--- DATASET EXCERPTS Enclosed Below ---

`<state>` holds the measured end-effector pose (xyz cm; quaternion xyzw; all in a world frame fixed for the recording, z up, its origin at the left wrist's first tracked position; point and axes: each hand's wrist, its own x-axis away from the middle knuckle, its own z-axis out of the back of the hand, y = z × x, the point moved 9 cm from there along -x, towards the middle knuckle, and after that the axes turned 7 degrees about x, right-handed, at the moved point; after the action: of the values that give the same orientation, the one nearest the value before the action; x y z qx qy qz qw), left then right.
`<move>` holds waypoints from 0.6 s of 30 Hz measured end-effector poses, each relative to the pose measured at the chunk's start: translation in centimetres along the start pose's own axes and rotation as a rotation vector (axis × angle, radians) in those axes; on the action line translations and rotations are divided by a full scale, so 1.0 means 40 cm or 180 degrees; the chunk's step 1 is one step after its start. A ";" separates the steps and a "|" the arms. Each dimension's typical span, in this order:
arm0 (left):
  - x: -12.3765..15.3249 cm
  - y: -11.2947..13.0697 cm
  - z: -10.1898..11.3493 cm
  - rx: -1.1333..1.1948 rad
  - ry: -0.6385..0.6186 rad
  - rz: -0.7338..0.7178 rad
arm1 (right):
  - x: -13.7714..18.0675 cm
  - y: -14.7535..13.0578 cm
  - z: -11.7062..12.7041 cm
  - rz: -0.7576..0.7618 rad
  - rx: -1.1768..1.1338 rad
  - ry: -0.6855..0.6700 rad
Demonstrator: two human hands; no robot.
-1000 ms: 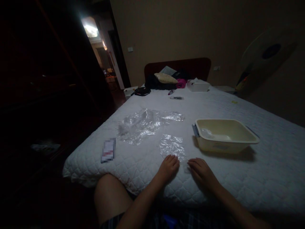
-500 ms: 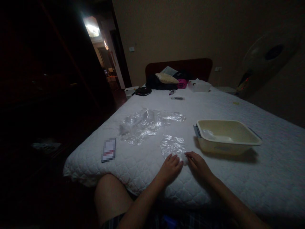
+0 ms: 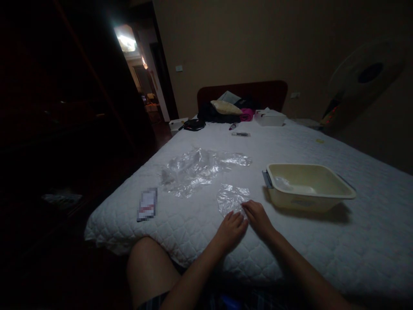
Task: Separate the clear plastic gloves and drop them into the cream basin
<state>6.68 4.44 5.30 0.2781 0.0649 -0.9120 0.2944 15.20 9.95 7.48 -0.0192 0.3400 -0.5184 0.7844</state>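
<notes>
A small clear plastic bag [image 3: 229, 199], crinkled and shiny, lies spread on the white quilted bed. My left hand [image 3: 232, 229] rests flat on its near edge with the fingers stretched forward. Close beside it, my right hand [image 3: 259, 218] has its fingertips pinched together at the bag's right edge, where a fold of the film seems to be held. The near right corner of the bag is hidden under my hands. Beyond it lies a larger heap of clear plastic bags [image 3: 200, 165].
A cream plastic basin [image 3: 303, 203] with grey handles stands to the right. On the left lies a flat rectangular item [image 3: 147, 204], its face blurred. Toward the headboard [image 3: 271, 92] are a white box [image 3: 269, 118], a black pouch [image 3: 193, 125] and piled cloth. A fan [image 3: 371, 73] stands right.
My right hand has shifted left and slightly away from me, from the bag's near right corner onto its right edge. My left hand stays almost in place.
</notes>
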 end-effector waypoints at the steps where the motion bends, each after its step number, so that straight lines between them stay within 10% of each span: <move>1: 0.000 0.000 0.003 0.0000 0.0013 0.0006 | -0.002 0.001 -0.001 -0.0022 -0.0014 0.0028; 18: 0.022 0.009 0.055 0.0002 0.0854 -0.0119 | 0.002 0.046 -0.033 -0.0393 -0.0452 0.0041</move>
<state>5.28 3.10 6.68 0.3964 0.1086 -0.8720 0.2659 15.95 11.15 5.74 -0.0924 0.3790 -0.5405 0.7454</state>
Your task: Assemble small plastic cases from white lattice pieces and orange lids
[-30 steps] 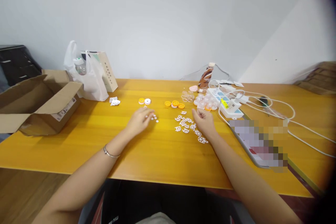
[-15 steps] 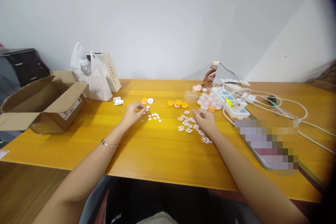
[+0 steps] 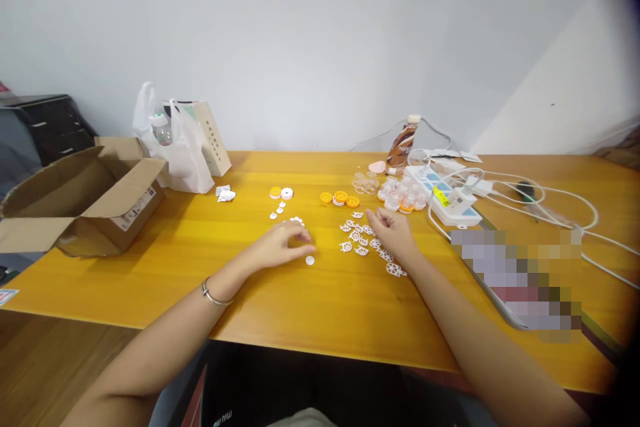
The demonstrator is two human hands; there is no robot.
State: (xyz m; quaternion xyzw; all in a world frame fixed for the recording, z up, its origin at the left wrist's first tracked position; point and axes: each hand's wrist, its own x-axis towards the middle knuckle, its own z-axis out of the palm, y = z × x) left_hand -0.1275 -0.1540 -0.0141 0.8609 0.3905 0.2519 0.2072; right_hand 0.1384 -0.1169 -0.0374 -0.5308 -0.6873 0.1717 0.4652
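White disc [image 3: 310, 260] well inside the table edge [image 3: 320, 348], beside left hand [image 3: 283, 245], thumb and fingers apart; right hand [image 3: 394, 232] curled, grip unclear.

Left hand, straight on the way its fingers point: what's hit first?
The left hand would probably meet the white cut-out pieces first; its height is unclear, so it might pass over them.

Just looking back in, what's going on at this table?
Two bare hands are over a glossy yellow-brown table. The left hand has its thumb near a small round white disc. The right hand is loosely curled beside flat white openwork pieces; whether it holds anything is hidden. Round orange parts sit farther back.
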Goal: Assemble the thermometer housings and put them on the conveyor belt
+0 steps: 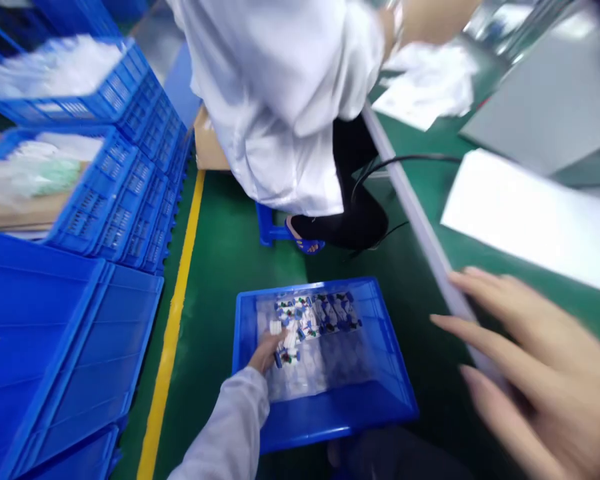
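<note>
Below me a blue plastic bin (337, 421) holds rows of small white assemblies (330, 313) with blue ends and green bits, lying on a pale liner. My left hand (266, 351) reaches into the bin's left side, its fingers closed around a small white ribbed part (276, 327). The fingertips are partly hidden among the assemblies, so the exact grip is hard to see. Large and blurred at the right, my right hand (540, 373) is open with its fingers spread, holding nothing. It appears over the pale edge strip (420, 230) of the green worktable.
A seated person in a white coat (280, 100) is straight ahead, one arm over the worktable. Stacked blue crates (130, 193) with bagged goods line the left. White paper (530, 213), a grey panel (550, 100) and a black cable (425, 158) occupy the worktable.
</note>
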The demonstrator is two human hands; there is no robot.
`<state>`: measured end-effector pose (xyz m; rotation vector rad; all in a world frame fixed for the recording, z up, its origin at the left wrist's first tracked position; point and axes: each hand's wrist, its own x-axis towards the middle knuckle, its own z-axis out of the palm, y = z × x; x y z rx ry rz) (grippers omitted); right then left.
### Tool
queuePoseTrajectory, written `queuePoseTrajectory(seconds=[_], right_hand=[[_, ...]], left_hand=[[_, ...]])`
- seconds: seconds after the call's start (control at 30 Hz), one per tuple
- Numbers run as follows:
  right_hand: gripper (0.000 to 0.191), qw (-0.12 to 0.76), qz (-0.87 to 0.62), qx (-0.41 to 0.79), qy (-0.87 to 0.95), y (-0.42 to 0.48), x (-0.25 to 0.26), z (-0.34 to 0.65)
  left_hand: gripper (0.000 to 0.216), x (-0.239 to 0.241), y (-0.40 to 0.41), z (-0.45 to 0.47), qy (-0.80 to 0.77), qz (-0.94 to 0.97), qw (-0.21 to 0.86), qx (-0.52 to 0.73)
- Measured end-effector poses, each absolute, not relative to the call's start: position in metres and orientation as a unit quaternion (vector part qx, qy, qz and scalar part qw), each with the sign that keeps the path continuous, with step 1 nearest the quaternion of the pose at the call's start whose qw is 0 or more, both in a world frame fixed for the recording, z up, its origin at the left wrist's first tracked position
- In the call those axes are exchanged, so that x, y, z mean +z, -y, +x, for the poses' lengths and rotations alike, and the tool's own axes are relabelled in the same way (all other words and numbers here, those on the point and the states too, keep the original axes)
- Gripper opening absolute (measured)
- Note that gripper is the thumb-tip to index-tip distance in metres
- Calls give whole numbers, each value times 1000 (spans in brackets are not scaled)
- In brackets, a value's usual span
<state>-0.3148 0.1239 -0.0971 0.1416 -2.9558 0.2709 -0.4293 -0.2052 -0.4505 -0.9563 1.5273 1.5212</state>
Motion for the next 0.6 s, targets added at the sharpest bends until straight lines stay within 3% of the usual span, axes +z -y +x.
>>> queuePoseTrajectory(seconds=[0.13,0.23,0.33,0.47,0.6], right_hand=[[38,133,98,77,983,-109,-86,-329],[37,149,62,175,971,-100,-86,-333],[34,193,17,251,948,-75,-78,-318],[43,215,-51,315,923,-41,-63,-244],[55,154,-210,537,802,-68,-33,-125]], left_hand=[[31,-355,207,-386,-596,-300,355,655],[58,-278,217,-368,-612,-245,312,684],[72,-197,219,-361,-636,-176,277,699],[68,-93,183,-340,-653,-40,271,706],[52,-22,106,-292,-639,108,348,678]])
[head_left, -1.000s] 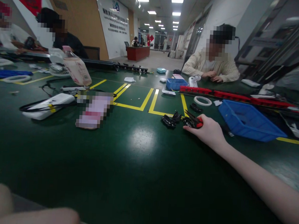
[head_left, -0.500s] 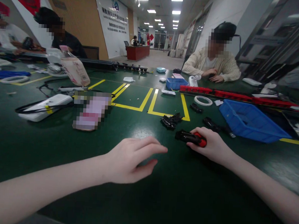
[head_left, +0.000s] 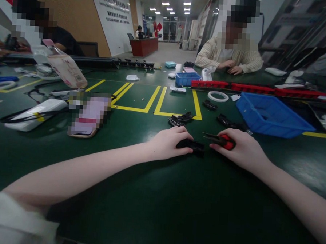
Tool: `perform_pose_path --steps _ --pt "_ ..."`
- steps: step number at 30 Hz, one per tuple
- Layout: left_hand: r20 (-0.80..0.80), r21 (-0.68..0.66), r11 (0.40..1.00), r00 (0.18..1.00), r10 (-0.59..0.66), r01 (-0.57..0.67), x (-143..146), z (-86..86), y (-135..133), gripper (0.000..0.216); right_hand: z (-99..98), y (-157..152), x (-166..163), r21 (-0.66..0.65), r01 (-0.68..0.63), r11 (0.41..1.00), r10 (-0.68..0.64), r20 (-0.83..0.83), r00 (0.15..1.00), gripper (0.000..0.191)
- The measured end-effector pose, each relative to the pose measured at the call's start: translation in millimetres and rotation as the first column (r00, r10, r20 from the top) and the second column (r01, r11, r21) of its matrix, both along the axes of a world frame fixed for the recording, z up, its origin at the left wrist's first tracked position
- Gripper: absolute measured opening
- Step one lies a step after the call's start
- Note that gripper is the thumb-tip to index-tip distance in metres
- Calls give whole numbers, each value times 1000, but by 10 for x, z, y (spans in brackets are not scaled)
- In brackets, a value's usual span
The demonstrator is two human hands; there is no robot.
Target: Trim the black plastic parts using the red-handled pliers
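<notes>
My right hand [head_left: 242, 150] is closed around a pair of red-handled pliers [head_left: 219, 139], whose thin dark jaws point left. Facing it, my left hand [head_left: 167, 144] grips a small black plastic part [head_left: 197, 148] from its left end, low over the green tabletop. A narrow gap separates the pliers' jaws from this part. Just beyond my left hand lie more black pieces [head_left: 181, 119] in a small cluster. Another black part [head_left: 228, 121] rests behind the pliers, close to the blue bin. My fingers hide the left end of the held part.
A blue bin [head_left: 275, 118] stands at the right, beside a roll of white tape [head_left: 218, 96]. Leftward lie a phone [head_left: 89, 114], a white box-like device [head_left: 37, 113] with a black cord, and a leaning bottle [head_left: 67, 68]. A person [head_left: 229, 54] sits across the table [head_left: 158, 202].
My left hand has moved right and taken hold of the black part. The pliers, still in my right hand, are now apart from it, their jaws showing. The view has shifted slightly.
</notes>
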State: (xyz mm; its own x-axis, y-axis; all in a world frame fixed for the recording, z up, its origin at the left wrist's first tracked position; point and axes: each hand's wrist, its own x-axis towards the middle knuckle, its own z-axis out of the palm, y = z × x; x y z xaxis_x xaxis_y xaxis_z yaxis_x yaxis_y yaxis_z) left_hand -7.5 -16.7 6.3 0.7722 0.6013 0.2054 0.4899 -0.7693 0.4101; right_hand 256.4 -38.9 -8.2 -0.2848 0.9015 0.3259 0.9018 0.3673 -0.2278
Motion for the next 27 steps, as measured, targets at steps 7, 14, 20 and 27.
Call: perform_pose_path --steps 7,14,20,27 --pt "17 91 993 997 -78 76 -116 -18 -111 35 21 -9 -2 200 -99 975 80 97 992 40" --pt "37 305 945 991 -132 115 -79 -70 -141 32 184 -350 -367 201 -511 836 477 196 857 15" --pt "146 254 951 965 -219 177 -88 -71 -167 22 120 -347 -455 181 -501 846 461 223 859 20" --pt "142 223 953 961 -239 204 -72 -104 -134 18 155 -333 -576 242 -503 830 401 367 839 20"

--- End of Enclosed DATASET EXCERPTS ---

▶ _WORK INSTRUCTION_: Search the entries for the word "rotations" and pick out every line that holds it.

▶ _COMPLETED TASK_:
`<move>` holds waypoints from 0.6 s of 30 Hz measured end-effector poses, each relative to the pose measured at the chunk's start: translation in centimetres along the start pose's own axes and rotation as a rotation vector (axis × angle, radians) in those axes; on the action line translations and rotations are divided by a full scale, so 1.0 means 40 cm or 180 degrees; the chunk's step 1 is one step after its start. A ";" separates the steps and a "|" the arms. Each dimension's typical span, in this order:
- In the call those axes are exchanged, so that x, y, z mean +z, -y, +x, for the poses' lengths and rotations alike, and the tool's own axes are relabelled in the same way (all other words and numbers here, those on the point and the states too, keep the original axes)

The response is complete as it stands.